[The data]
*-*-*
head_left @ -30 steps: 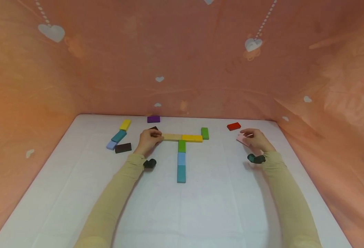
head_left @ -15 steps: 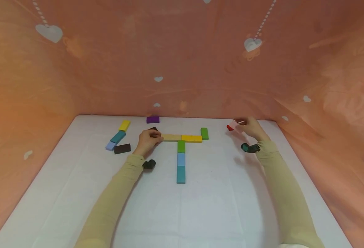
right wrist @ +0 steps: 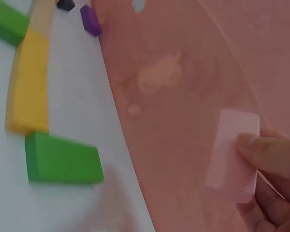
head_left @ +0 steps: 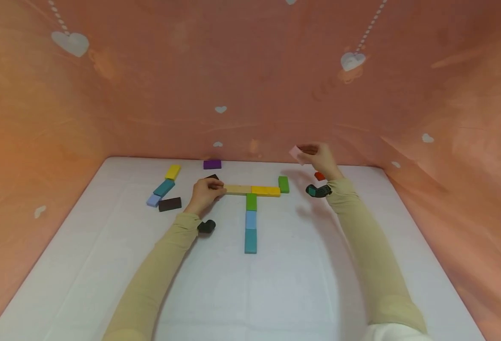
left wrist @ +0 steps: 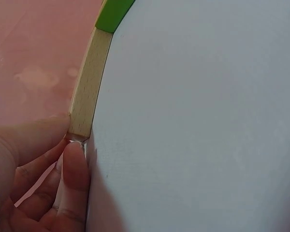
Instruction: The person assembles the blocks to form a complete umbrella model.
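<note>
In the head view, the left hand point(head_left: 203, 196) grips the left end of a plain wooden block point(head_left: 237, 190); the left wrist view shows the thumb and a fingertip at the end of that block point(left wrist: 89, 89). A yellow block point(head_left: 265, 191) continues the row to the right, with a green block point(head_left: 283, 184) at its far end. Below the row run a green block point(head_left: 251, 202), a light blue block point(head_left: 251, 219) and a teal block point(head_left: 250, 241). The right hand point(head_left: 320, 158) holds a pink block point(right wrist: 232, 154) in the air, above the table's back edge.
At the left lie a yellow block point(head_left: 173, 172), a teal block point(head_left: 164, 188), a light blue block point(head_left: 154, 200) and a dark block point(head_left: 170, 204). A purple block point(head_left: 212, 164) lies at the back; another dark block point(head_left: 213, 176) is behind the left hand. A red block point(head_left: 320, 175) is partly hidden by the right arm.
The right hand has lifted the pink block from the table's right side and carried it left, past the red block. The left hand has stayed at the wooden block.
</note>
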Demonstrator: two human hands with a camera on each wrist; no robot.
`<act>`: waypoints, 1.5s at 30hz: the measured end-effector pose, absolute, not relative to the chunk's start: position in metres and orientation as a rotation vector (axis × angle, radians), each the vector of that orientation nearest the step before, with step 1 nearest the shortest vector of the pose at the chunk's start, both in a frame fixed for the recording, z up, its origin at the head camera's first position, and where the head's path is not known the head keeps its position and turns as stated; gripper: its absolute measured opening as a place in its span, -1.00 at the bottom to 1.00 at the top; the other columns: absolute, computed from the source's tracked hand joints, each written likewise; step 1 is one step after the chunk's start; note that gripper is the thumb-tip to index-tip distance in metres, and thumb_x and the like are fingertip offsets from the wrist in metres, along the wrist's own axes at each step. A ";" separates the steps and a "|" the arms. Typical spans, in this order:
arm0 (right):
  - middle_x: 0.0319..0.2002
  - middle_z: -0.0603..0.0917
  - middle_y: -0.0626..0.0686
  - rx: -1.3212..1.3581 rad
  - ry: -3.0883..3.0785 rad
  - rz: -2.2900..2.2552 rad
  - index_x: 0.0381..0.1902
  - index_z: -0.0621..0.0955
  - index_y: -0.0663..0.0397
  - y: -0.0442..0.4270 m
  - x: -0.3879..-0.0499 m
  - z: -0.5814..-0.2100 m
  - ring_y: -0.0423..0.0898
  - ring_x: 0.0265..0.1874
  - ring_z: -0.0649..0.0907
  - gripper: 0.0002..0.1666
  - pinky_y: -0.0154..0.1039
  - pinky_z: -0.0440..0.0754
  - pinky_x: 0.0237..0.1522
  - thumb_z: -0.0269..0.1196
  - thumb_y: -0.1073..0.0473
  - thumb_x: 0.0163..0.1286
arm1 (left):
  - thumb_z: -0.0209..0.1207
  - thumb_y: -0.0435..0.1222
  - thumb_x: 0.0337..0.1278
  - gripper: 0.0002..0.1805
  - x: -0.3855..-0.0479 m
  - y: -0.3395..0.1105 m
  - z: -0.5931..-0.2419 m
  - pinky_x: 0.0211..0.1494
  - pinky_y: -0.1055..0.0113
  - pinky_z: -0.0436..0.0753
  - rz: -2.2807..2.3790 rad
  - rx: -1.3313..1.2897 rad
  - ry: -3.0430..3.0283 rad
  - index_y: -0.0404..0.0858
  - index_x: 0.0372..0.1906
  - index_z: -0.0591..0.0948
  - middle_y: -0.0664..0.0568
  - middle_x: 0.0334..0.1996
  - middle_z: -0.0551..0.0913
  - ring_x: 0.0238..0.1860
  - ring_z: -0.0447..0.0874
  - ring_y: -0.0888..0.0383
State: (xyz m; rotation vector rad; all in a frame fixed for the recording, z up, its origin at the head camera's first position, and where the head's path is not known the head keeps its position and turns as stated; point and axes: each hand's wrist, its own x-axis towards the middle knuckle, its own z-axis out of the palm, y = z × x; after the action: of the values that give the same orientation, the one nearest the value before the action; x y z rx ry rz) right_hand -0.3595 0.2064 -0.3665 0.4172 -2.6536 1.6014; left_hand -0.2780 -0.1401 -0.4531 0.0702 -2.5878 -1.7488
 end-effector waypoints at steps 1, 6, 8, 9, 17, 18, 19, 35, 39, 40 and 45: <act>0.09 0.57 0.22 0.428 -2.650 1.612 0.12 0.58 0.23 0.202 -0.361 -0.367 0.08 0.06 0.56 -0.58 -0.04 0.53 0.08 0.29 0.29 0.30 | 0.31 -0.39 0.08 -0.76 -0.278 -0.140 -0.453 -0.44 0.49 0.57 -1.748 0.070 -2.583 -0.42 -0.14 0.65 -0.17 -0.30 0.67 -0.51 0.55 0.23; 0.08 0.58 0.20 0.478 -2.624 1.670 0.12 0.58 0.22 0.185 -0.368 -0.374 0.08 0.03 0.57 -0.58 -0.07 0.54 0.06 0.29 0.27 0.30 | 0.30 -0.42 0.08 -0.77 -0.276 -0.139 -0.452 -0.43 0.49 0.58 -1.764 0.054 -2.566 -0.45 -0.14 0.64 -0.19 -0.30 0.66 -0.52 0.55 0.24; 0.06 0.59 0.19 0.480 -2.609 1.692 0.11 0.59 0.21 0.180 -0.371 -0.378 0.08 0.02 0.57 -0.58 -0.07 0.55 0.05 0.30 0.27 0.29 | 0.30 -0.42 0.08 -0.77 -0.276 -0.138 -0.452 -0.43 0.48 0.58 -1.773 0.055 -2.560 -0.44 -0.14 0.64 -0.18 -0.31 0.65 -0.51 0.55 0.23; 0.05 0.60 0.18 0.478 -2.601 1.707 0.10 0.60 0.20 0.177 -0.372 -0.381 0.08 0.01 0.57 -0.59 -0.07 0.55 0.05 0.30 0.27 0.29 | 0.30 -0.42 0.08 -0.77 -0.276 -0.138 -0.452 -0.43 0.48 0.58 -1.776 0.058 -2.559 -0.44 -0.14 0.64 -0.18 -0.31 0.65 -0.51 0.55 0.23; -0.06 0.64 0.14 0.481 -2.521 1.901 -0.01 0.65 0.20 0.163 -0.377 -0.407 0.06 -0.02 0.54 -0.69 -0.12 0.55 0.04 0.30 0.25 0.29 | 0.31 -0.39 0.08 -0.77 -0.276 -0.137 -0.454 -0.42 0.49 0.57 -1.771 0.088 -2.574 -0.41 -0.14 0.65 -0.16 -0.29 0.65 -0.49 0.55 0.21; -0.05 0.64 0.14 0.472 -2.527 1.908 -0.01 0.65 0.21 0.162 -0.377 -0.409 0.05 -0.02 0.54 -0.69 -0.14 0.55 0.04 0.30 0.25 0.29 | 0.30 -0.39 0.09 -0.77 -0.276 -0.137 -0.455 -0.42 0.48 0.57 -1.769 0.091 -2.577 -0.41 -0.14 0.65 -0.16 -0.29 0.66 -0.48 0.55 0.21; -0.05 0.64 0.15 0.437 -2.556 1.879 -0.01 0.64 0.22 0.158 -0.374 -0.407 0.07 -0.03 0.54 -0.70 -0.12 0.55 0.05 0.28 0.25 0.31 | 0.30 -0.39 0.09 -0.77 -0.276 -0.137 -0.455 -0.42 0.48 0.57 -1.767 0.093 -2.581 -0.40 -0.14 0.65 -0.16 -0.29 0.66 -0.48 0.55 0.20; 0.07 0.54 0.11 0.120 -2.706 1.967 0.10 0.58 0.15 0.146 -0.380 -0.423 0.08 0.07 0.44 -0.63 -0.12 0.49 0.12 0.24 0.32 0.33 | 0.31 -0.37 0.09 -0.77 -0.277 -0.137 -0.454 -0.40 0.48 0.56 -1.758 0.122 -2.596 -0.38 -0.15 0.65 -0.13 -0.29 0.65 -0.46 0.55 0.20; 0.07 0.54 0.10 0.087 -2.733 1.971 0.13 0.56 0.13 0.144 -0.381 -0.423 0.07 0.06 0.44 -0.61 -0.11 0.47 0.14 0.24 0.31 0.34 | 0.31 -0.37 0.09 -0.77 -0.278 -0.137 -0.455 -0.41 0.48 0.56 -1.746 0.126 -2.600 -0.38 -0.15 0.66 -0.13 -0.29 0.66 -0.47 0.55 0.19; 0.08 0.53 0.11 0.092 -2.740 1.965 0.14 0.56 0.14 0.144 -0.381 -0.423 0.07 0.07 0.44 -0.60 -0.11 0.47 0.15 0.24 0.31 0.34 | 0.32 -0.37 0.09 -0.78 -0.279 -0.138 -0.456 -0.41 0.48 0.56 -1.744 0.129 -2.599 -0.37 -0.15 0.66 -0.13 -0.30 0.66 -0.47 0.55 0.19; 0.15 0.47 0.12 0.042 -2.671 2.083 0.20 0.48 0.16 0.138 -0.368 -0.416 0.07 0.14 0.36 -0.55 -0.15 0.40 0.21 0.20 0.33 0.36 | 0.32 -0.37 0.08 -0.78 -0.280 -0.138 -0.457 -0.42 0.47 0.56 -1.731 0.116 -2.600 -0.37 -0.16 0.66 -0.12 -0.31 0.66 -0.48 0.55 0.20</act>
State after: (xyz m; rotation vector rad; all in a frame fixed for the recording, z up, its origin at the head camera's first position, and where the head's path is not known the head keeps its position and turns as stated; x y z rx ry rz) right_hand -0.3678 0.1385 -0.4163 0.0417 -2.6706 2.0827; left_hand -0.2799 -0.1378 -0.4568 0.1156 -2.5997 -1.7313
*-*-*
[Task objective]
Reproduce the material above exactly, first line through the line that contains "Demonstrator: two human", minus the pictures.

[Response area]
head_left @ -30 steps: 
head_left @ -15 steps: 
right wrist @ +0 steps: 
head_left @ +0 steps: 
left wrist @ +0 steps: 
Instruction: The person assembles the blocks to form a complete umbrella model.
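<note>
In the head view, the left hand point(head_left: 203, 196) grips the left end of a plain wooden block point(head_left: 237, 190); the left wrist view shows the thumb and a fingertip at the end of that block point(left wrist: 89, 89). A yellow block point(head_left: 265, 191) continues the row to the right, with a green block point(head_left: 283, 184) at its far end. Below the row run a green block point(head_left: 251, 202), a light blue block point(head_left: 251, 219) and a teal block point(head_left: 250, 241). The right hand point(head_left: 320, 158) holds a pink block point(right wrist: 232, 154) in the air, above the table's back edge.
At the left lie a yellow block point(head_left: 173, 172), a teal block point(head_left: 164, 188), a light blue block point(head_left: 154, 200) and a dark block point(head_left: 170, 204). A purple block point(head_left: 212, 164) lies at the back; another dark block point(head_left: 213, 176) is behind the left hand. A red block point(head_left: 320, 175) is partly hidden by the right arm.
The right hand has lifted the pink block from the table's right side and carried it left, past the red block. The left hand has stayed at the wooden block.
</note>
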Demonstrator: two human hands with a camera on each wrist; no robot.

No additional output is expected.